American baseball player (born 1958)

Jeffrey Wilton Calhoun (born April 11, 1958) is an American former professional baseball middle relief pitcher who played from 1984 through 1988 in Major League Baseball (MLB) for the Houston Astros and Philadelphia Phillies. Listed at 6' 2", 190 lb., he batted and threw left-handed.

Born in LaGrange, Georgia, Calhoun attended University of Mississippi in Oxford, MS, where he pitched for the Ole Miss Rebels. He was selected by the Astros in the third round of the 1980 MLB draft.

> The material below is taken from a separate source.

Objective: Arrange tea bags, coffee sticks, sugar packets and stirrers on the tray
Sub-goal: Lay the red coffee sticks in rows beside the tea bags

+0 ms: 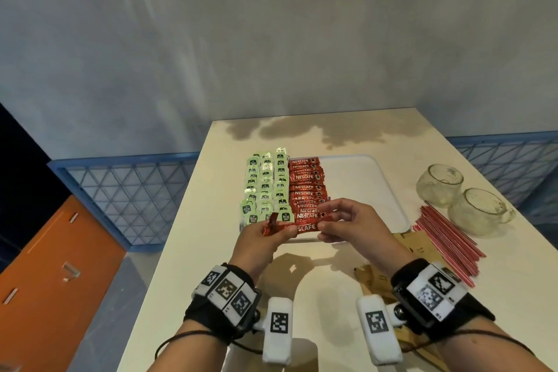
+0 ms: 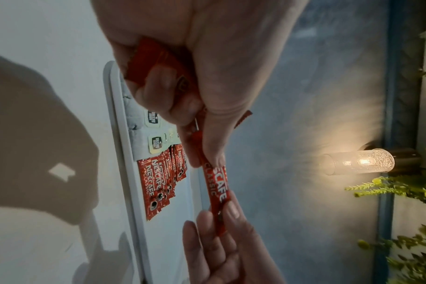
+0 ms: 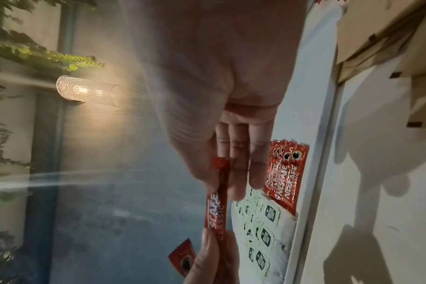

In Game 6 of the 1986 NLCS, against the New York Mets, Calhoun unleashed two wild pitches, a walk and an RBI-single, as the Astros lost 7–6 in 16 innings, in what was the longest postseason baseball game ever played at the time.

In 1987, Calhoun was sent by Houston to the Phillies in exchange for catcher Ronn Reynolds.

==After baseball==
Calhoun is now on the ministry staff of the Second Baptist Church in Houston, Texas, and also is a pitching coach for the school's high school baseball team.

Calhoun's daughter, Amber, plays volleyball for Texas State University. His son, Jay, is currently a pilot for Delta Connection carrier Endeavor Air.